Cardiac involvement in patient-specific induced pluripotent stem cells of myotonic dystrophy type 1: unveiling the impact of voltage-gated sodium channels

Marion Pierre; Mohammed Djemai; Charles-Albert Chapotte-Baldacci; Valérie Pouliot; Jack Puymirat; Mohamed Boutjdir; Mohamed Chahine

doi:10.3389/fphys.2023.1258318

Cardiac involvement in patient-specific induced pluripotent stem cells of myotonic dystrophy type 1: unveiling the impact of voltage-gated sodium channels

Front Physiol. 2023 Sep 18:14:1258318. doi: 10.3389/fphys.2023.1258318. eCollection 2023.

Authors

Marion Pierre¹, Mohammed Djemai¹, Charles-Albert Chapotte-Baldacci¹, Valérie Pouliot¹, Jack Puymirat², Mohamed Boutjdir^{3

4

5}, Mohamed Chahine^{1

6}

Affiliations

¹ CERVO Research Center, Quebec City, QC, Canada.
² LOEX, CHU de Québec-Université Laval Research Center, Quebec City, QC, Canada.
³ Cardiovascular Research Program, VA New York Harbor Healthcare System, Brooklyn, NY, United States.
⁴ Departments of Cell Biology and Pharmacology, SUNY Downstate Health Sciences University, Brooklyn, NY, United States.
⁵ Department of Medicine, New York University Grossman School of Medicine, New York, NY, United States.
⁶ Department of Medicine, Faculty of Medicine, Université Laval, Quebec City, QC, Canada.

Abstract

Myotonic dystrophy type 1 (DM1) is a genetic disorder that causes muscle weakness and myotonia. In DM1 patients, cardiac electrical manifestations include conduction defects and atrial fibrillation. DM1 results in the expansion of a CTG transcribed into CUG-containing transcripts that accumulate in the nucleus as RNA foci and alter the activity of several splicing regulators. The underlying pathological mechanism involves two key RNA-binding proteins (MBNL and CELF) with expanded CUG repeats that sequester MBNL and alter the activity of CELF resulting in spliceopathy and abnormal electrical activity. In the present study, we identified two DM1 patients with heart conduction abnormalities and characterized their hiPSC lines. Two differentiation protocols were used to investigate both the ventricular and the atrial electrophysiological aspects of DM1 and unveil the impact of the mutation on voltage-gated ion channels, electrical activity, and calcium homeostasis in DM1 cardiomyocytes derived from hiPSCs. Our analysis revealed the presence of molecular hallmarks of DM1, including the accumulation of RNA foci and sequestration of MBNL1 in DM1 hiPSC-CMs. We also observed mis-splicing of SCN5A and haploinsufficiency of DMPK. Furthermore, we conducted separate characterizations of atrial and ventricular electrical activity, conduction properties, and calcium homeostasis. Both DM1 cell lines exhibited reduced density of sodium and calcium currents, prolonged action potential duration, slower conduction velocity, and impaired calcium transient propagation in both ventricular and atrial cardiomyocytes. Notably, arrhythmogenic events were recorded, including both ventricular and atrial arrhythmias were observed in the two DM1 cell lines. These findings enhance our comprehension of the molecular mechanisms underlying DM1 and provide valuable insights into the pathophysiology of ventricular and atrial involvement.
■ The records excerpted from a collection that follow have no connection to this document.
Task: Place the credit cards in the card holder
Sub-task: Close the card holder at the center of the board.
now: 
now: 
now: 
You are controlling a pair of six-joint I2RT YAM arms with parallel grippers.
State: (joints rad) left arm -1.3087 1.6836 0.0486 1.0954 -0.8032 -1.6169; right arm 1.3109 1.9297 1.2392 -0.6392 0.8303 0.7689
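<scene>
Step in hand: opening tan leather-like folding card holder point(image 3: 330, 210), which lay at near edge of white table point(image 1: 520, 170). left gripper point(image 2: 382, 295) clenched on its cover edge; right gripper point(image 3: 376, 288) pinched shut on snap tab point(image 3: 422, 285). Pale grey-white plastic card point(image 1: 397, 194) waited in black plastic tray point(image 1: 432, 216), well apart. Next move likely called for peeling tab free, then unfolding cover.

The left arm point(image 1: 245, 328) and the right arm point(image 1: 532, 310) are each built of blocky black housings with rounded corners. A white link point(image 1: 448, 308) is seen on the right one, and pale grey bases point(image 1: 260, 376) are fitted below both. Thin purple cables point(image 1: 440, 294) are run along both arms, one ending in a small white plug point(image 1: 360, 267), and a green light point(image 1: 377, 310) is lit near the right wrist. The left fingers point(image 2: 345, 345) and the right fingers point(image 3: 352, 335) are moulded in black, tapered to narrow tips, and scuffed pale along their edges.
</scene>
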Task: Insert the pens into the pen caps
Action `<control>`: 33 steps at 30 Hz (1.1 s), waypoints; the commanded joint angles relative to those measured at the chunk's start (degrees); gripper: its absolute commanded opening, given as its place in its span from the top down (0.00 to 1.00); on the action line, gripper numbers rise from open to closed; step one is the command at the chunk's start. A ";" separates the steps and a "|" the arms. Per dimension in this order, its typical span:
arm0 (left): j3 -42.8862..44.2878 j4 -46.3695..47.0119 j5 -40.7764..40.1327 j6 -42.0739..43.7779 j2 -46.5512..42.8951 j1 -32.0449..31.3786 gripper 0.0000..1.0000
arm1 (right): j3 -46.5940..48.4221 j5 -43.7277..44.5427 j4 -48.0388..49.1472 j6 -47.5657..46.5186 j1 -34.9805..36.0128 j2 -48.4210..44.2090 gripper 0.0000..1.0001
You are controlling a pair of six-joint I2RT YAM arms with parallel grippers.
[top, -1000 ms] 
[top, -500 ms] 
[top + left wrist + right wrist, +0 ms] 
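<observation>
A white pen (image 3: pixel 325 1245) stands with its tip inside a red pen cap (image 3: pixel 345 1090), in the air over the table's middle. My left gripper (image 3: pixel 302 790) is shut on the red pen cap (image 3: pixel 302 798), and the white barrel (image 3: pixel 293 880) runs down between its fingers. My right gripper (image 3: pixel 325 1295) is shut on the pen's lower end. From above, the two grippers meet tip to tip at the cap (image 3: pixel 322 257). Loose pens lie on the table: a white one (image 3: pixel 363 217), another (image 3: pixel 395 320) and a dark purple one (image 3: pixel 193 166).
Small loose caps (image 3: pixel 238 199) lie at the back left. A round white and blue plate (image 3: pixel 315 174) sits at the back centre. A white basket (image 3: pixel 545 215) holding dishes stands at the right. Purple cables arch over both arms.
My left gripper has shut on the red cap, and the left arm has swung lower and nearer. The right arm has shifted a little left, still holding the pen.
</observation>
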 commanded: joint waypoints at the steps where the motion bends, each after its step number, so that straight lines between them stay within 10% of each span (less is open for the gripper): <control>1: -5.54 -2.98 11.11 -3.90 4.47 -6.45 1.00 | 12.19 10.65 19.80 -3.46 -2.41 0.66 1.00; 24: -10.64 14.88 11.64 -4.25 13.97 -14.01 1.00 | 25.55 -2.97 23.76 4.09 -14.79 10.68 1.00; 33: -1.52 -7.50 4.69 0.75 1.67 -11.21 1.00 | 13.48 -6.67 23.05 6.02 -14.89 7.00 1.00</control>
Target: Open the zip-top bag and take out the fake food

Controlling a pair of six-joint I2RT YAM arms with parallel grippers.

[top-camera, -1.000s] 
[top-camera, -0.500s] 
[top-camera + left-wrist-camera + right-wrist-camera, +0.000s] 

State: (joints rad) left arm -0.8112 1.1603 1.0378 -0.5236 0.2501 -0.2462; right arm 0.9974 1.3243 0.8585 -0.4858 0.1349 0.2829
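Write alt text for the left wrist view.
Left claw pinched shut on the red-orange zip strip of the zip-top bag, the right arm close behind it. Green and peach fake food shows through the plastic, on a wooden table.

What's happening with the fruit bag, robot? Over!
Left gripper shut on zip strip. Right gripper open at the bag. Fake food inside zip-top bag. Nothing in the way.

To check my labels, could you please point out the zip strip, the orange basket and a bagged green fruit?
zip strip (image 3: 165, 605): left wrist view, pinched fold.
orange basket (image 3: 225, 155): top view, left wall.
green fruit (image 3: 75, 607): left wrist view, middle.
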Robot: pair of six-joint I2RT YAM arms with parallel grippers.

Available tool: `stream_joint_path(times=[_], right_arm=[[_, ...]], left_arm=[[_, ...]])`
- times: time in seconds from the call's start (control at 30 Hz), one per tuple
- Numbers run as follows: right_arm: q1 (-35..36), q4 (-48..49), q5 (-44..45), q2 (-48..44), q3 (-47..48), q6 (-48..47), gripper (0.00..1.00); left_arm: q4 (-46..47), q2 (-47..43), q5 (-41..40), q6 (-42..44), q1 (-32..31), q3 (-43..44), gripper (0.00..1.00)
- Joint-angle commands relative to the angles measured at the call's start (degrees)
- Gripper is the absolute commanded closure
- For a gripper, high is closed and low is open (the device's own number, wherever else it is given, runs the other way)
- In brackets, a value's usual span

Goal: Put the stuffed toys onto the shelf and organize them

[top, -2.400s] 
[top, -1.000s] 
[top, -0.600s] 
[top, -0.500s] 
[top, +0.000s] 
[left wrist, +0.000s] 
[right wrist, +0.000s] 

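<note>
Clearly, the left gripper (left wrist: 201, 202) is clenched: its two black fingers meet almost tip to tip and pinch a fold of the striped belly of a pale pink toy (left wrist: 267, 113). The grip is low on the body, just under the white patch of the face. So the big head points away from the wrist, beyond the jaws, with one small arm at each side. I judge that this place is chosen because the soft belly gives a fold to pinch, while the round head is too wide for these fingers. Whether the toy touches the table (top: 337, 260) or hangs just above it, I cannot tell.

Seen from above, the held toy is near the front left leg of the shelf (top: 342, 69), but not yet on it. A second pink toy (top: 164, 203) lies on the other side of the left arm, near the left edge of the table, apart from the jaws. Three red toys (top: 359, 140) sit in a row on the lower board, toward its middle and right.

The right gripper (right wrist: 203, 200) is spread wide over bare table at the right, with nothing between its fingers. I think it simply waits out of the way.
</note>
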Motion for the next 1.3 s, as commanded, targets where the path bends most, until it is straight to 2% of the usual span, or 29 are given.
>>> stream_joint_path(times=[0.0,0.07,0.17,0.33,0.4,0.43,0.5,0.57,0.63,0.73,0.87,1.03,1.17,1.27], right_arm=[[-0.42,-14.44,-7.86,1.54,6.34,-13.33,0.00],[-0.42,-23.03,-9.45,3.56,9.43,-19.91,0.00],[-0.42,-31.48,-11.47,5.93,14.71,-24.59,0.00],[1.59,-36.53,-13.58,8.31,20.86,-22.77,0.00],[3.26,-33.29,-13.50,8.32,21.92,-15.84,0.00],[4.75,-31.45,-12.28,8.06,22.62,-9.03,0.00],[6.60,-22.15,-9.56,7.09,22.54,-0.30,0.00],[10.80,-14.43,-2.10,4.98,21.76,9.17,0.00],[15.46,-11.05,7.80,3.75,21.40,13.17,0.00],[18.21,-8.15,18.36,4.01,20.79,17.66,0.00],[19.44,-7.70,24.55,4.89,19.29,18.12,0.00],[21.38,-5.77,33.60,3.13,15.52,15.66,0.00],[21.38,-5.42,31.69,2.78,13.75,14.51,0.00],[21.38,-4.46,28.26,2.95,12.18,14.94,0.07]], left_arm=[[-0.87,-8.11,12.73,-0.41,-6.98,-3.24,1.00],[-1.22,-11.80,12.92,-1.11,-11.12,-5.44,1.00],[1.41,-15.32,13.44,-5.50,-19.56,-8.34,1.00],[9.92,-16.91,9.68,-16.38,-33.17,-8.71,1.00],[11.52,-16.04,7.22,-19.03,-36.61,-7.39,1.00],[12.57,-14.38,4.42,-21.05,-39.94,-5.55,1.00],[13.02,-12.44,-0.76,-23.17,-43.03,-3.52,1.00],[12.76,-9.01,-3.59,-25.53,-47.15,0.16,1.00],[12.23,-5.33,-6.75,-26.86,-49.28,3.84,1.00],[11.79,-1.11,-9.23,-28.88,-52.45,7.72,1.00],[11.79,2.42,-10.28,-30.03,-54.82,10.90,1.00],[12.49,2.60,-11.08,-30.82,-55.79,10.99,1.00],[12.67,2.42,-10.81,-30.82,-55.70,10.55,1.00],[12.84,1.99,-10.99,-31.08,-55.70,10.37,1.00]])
Keywords: NaV1.5; atrial hiPSC-CMs; cardiac arrhythmias; conduction; myotonic dystrophy type 1; optical mapping; ventricular hiPSC-CMs.

Grants and funding

This work was supported by a U.S. Department of Defense grant (USAMRAA W81XWH-21-1-0426) to MC, a U.S. Department of Defense award (W81XWH-21-1-0424) to MB, and by studentships from the Fonds de Recherche du Québec-Santé (FRQS), and from the Corporation de recherche et d’action sur les maladies héréditaires (CORAMH) to MP.